> _Work request_:
For each line below that contains the word "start", make a copy.

> _Data excerpts_:
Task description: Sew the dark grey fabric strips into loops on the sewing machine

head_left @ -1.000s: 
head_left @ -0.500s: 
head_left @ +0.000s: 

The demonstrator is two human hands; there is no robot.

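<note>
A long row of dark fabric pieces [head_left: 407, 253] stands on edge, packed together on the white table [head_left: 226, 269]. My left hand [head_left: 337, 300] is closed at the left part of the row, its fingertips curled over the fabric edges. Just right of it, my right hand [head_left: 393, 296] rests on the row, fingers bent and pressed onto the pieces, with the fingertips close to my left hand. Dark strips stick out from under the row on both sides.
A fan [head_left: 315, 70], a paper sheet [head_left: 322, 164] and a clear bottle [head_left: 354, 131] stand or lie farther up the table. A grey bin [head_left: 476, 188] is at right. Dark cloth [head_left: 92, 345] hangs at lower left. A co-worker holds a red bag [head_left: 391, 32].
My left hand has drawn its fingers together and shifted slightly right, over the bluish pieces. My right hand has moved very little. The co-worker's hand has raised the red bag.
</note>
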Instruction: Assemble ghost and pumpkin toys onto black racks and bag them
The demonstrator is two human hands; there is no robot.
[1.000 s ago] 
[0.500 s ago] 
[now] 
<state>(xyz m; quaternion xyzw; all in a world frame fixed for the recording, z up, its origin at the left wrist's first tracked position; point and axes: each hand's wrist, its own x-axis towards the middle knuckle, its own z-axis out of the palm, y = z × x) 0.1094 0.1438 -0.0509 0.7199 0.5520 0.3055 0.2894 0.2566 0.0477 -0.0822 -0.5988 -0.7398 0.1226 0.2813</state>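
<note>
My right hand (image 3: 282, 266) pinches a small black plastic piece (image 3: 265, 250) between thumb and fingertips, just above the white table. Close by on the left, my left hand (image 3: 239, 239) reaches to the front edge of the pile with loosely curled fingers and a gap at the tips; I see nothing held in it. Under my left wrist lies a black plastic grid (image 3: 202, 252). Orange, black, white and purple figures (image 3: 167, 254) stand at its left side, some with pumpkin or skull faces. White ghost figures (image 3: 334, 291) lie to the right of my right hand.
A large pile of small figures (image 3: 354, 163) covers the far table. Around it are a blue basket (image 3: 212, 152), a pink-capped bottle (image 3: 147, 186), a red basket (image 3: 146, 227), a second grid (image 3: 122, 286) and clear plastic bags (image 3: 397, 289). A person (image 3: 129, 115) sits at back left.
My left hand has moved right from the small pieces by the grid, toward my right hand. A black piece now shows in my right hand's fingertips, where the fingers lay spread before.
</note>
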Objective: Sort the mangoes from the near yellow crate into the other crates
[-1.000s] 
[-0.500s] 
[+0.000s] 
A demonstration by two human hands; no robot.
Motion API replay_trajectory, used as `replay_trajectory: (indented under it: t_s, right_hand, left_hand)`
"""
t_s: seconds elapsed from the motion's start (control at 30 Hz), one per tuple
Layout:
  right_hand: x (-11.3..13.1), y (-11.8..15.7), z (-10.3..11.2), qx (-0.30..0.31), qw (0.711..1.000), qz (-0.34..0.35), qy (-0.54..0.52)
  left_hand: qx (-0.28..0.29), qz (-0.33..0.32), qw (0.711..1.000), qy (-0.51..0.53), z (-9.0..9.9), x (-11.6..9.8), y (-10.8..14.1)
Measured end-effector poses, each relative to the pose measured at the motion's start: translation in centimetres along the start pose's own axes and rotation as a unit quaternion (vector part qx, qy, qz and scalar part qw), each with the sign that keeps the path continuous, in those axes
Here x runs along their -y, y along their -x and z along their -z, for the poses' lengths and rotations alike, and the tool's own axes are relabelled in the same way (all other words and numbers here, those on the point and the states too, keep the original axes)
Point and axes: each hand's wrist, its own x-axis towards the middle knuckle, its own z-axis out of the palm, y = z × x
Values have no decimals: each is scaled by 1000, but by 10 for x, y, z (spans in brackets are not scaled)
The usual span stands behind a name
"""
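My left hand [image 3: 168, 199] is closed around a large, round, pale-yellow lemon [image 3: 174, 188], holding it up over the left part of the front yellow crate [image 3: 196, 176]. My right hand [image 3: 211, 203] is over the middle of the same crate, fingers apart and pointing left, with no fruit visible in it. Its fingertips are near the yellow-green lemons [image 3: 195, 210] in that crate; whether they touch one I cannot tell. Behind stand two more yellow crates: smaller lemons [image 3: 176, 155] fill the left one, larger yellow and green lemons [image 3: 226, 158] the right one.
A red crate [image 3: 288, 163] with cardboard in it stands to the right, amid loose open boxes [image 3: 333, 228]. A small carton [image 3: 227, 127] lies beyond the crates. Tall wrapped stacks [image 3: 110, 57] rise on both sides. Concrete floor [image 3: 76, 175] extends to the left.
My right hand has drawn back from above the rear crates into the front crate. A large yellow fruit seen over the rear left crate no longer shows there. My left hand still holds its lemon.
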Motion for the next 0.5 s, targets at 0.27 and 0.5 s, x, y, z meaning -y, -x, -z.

> _Solution for this exercise_:
t_s: seconds elapsed from the motion's start (control at 30 Hz), one per tuple
Measured end-effector poses, each relative to the pose measured at the motion's start: translation in centimetres along the start pose's own axes and rotation as a unit quaternion (vector part qx, qy, qz and scalar part qw), each with the sign that keeps the path continuous, in those axes

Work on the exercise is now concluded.